▸ **TRY IT**: How many lines of the listing below contain "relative"? State the number alone.

** TASK INPUT follows **

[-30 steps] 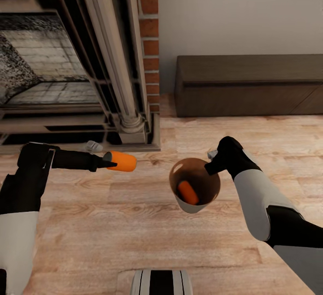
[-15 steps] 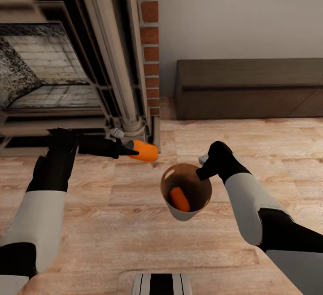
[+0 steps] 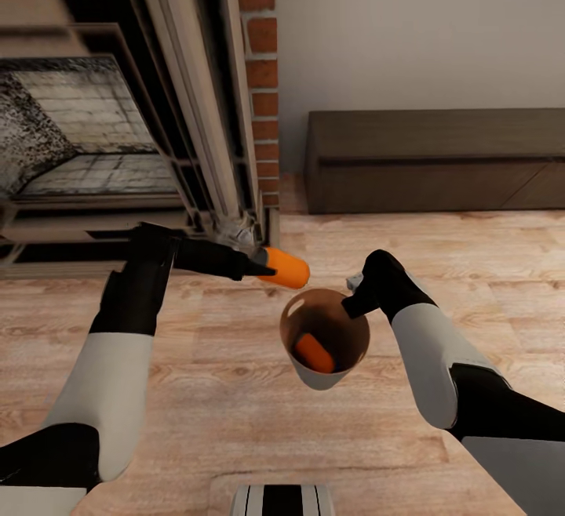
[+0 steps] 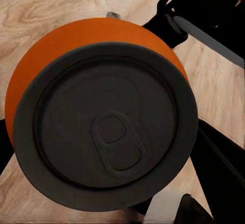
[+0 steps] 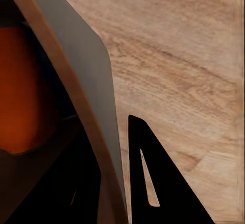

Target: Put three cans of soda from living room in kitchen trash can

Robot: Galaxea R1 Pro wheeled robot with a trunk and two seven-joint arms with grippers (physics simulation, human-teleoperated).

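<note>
My left gripper is shut on a bright orange can of soda, held lying sideways just above the far rim of the tash can. In the left wrist view the can's grey metal top faces the camera. The tash can is light grey outside and coppery brown inside, and hangs tilted above the wood floor. My right gripper is shut on its rim at the right. A second orange can of soda lies inside it, seen too as the orange can of soda behind the bin's wall.
A dark fireplace with a brick column stands ahead on the left. A low dark cabinet runs along the wall to the right. Light wood floor spreads below, and my base shows at the bottom edge.
My left arm has swung right with the orange can, from well left of the bin to just over its far rim. The right arm and bin have shifted slightly left.
</note>
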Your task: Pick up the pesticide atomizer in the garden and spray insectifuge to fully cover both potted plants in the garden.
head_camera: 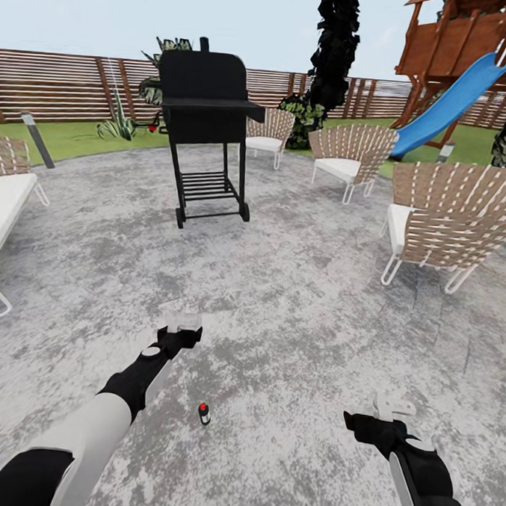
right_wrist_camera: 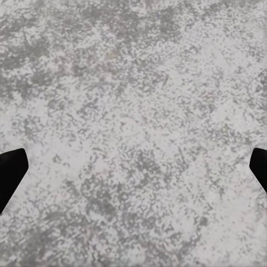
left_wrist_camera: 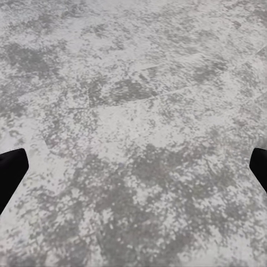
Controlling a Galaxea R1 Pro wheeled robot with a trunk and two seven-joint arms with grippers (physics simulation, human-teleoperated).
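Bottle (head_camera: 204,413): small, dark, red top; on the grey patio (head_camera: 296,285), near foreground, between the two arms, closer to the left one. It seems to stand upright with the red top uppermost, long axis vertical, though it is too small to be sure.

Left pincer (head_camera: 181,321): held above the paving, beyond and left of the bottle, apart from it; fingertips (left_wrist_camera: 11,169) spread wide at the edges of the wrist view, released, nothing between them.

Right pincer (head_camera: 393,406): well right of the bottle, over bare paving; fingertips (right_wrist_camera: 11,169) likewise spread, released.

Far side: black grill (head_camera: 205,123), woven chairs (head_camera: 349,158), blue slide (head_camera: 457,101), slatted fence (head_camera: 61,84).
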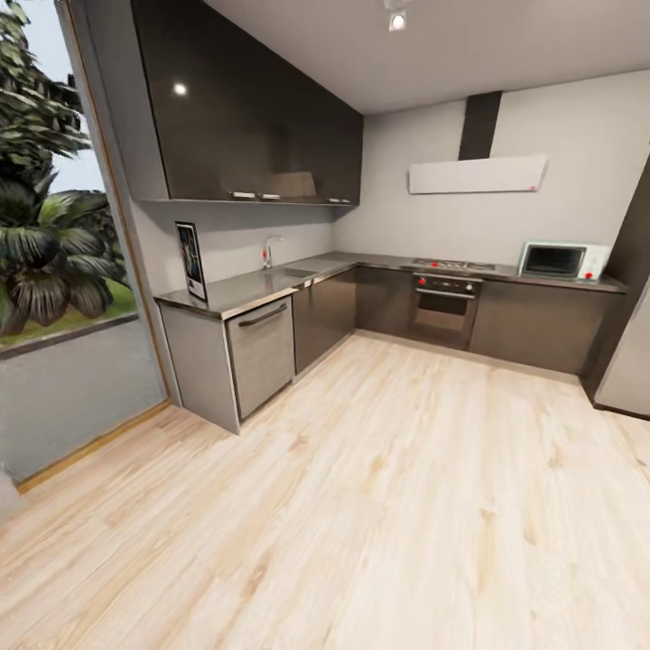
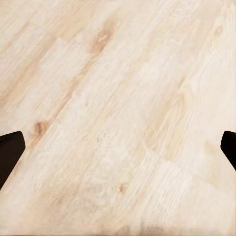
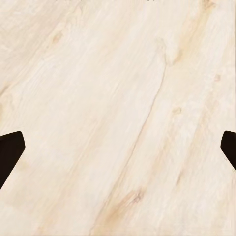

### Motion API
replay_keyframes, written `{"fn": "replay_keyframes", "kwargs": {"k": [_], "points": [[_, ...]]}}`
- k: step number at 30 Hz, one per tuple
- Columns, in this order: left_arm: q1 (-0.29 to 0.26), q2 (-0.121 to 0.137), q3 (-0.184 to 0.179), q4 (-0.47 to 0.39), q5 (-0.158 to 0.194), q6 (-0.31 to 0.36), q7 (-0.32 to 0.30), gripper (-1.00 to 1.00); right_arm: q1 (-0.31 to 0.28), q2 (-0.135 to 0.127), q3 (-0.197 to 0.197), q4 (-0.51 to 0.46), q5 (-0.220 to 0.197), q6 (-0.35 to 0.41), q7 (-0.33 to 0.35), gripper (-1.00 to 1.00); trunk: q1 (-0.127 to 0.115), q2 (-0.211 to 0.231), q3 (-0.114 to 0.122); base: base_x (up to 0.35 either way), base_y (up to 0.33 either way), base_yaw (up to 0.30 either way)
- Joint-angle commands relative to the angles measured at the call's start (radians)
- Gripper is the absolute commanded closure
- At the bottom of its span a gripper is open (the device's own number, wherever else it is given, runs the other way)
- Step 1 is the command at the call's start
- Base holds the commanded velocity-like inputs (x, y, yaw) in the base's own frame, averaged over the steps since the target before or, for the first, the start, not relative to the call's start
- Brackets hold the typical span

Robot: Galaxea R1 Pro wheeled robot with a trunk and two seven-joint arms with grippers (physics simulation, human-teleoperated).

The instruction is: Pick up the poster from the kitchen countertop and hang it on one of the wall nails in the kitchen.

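The poster (image 1: 191, 261) stands upright at the near left end of the kitchen countertop (image 1: 257, 286), leaning against the grey wall; it is seen nearly edge-on, with a dark picture in a white border. The countertop runs in an L along the left and back walls, with a sink and chrome tap (image 1: 269, 250) further along. My left gripper (image 2: 118, 152) is open over bare plank floor, its dark fingertips (image 2: 10, 152) wide apart. My right gripper (image 3: 118, 152) is likewise open over the floor, with nothing between its fingertips (image 3: 10, 155).
A dishwasher front (image 1: 262, 350) sits under the poster's end of the counter. An oven (image 1: 444, 307) and microwave (image 1: 561, 261) line the back wall. A steel fridge (image 1: 630, 361) stands at right. A large glass pane (image 1: 54, 271) is at left. Light wood floor (image 1: 361, 506) stretches ahead.
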Motion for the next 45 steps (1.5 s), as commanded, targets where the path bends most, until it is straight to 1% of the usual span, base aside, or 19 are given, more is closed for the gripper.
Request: {"fn": "replay_keyframes", "kwargs": {"k": [1, 13, 26, 37, 39, 41, 42, 45], "points": [[0.0, 0.0, 0.001, -0.001, 0.0, -0.001, 0.0, -1.0, 0.0, 0.0, 0.001, 0.001, 0.001, -0.002, -0.008, -1.0, 0.0, 0.0, -0.001, 0.112, -0.115, 0.174], [0.0, 0.0, 0.003, -0.001, 0.0, -0.001, 0.001, -1.0, 0.0, -0.002, 0.003, 0.025, 0.0, -0.002, -0.016, -1.0, 0.0, 0.0, -0.001, 0.206, -0.21, 0.051], [0.0, 0.0, 0.003, -0.001, 0.001, -0.001, 0.001, -1.0, 0.0, -0.001, 0.003, 0.028, 0.001, -0.004, -0.016, -1.0, 0.0, 0.0, -0.001, 0.258, -0.233, 0.265], [0.0, 0.0, 0.003, -0.001, 0.001, -0.001, 0.001, -1.0, 0.0, -0.001, 0.004, 0.028, 0.001, -0.002, -0.016, -1.0, 0.0, 0.0, -0.001, 0.035, -0.019, 0.27], [0.0, 0.0, 0.003, -0.001, 0.001, -0.001, 0.001, -1.0, 0.0, -0.002, 0.004, 0.034, 0.001, -0.002, -0.015, -1.0, 0.0, 0.0, -0.001, 0.132, -0.001, 0.12], [0.0, 0.001, 0.003, -0.001, 0.001, -0.002, 0.001, -1.0, 0.0, -0.003, 0.004, 0.061, 0.001, -0.001, -0.015, -1.0, 0.0, 0.0, -0.001, 0.24, 0.0, 0.049], [0.0, 0.001, 0.003, -0.001, 0.001, -0.002, 0.001, -1.0, 0.0, -0.004, 0.005, 0.08, 0.003, -0.001, -0.014, -1.0, 0.0, 0.0, -0.001, 0.302, 0.0, 0.016], [0.0, 0.001, 0.003, -0.001, 0.001, -0.002, 0.001, -1.0, 0.0, -0.005, 0.006, 0.087, 0.018, -0.001, -0.013, -1.0, 0.0, 0.0, -0.001, 0.313, 0.0, 0.01]]}}
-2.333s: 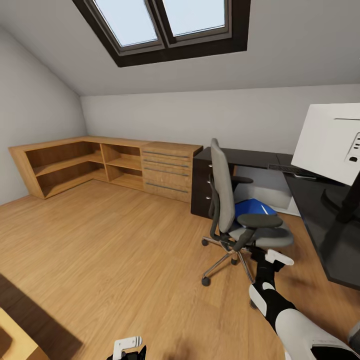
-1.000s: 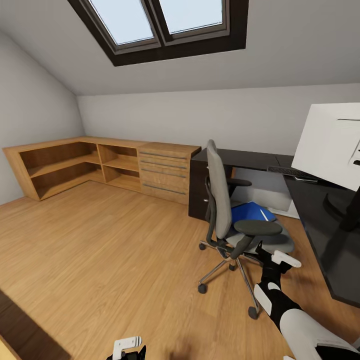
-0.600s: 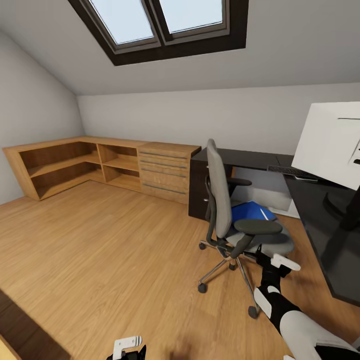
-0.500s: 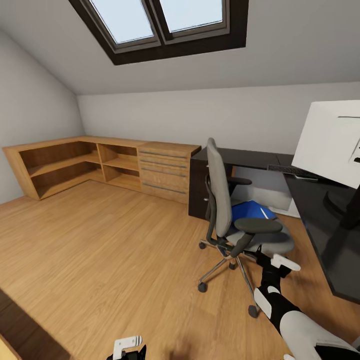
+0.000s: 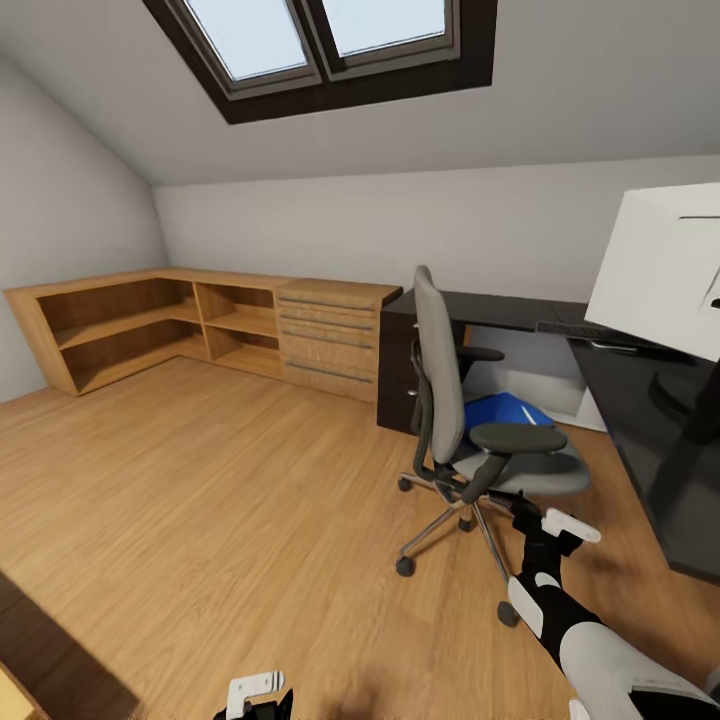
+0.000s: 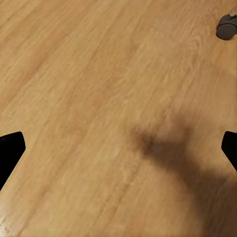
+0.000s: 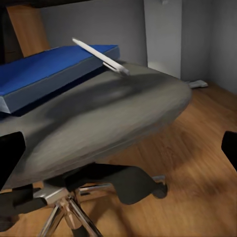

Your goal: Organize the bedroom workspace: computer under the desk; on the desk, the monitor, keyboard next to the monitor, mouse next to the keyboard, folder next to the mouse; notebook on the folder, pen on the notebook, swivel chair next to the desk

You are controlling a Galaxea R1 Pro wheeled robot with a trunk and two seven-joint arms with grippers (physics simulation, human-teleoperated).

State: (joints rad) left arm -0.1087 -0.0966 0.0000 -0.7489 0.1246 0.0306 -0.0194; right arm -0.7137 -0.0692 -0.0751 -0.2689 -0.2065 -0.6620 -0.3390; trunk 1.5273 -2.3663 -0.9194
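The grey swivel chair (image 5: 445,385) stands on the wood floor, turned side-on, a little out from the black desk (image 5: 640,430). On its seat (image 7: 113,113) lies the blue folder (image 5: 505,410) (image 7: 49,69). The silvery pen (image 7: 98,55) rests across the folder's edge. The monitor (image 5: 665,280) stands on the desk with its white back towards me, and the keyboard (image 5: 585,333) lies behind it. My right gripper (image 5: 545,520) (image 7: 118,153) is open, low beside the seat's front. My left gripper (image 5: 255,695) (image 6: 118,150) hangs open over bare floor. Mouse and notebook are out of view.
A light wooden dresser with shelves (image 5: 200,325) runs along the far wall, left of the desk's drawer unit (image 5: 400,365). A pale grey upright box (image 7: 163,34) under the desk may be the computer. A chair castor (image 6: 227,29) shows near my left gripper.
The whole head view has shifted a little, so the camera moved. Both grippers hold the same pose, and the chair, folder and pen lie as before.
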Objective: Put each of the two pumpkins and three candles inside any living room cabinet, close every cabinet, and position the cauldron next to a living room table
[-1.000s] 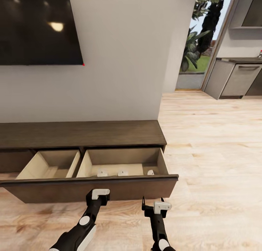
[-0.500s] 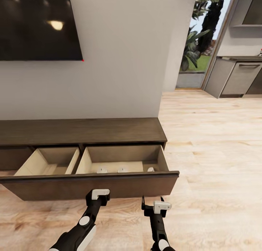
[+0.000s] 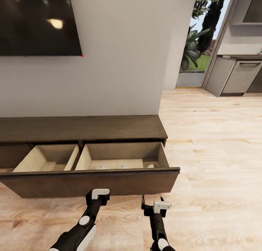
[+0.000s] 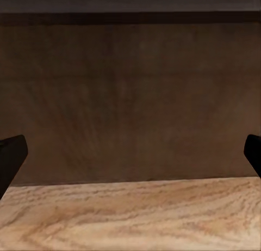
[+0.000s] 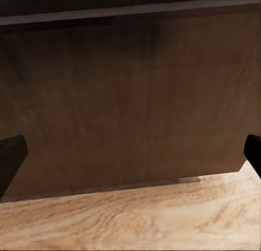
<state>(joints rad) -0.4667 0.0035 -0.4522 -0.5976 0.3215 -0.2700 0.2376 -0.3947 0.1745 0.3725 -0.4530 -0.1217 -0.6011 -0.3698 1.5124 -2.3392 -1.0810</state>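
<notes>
I am facing the long low dark-brown wood cabinet (image 3: 83, 129), whose wide drawer is standing pulled out with the three stubby pale candles (image 3: 122, 166) sitting in its beige right compartment. I am holding my left gripper (image 3: 98, 195) and my right gripper (image 3: 153, 203) just before the drawer front, above the light wooden floor (image 3: 214, 164), both with fingers spread wide and carrying nothing.

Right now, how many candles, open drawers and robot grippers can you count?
Candles: 3, tops just showing in the right-hand drawer
Open drawers: 2, behind one shared dark front
Grippers: 2, left gripper and right gripper
Total: 7
</notes>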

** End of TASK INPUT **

▸ **RESPONSE TO THIS EXERCISE**: 2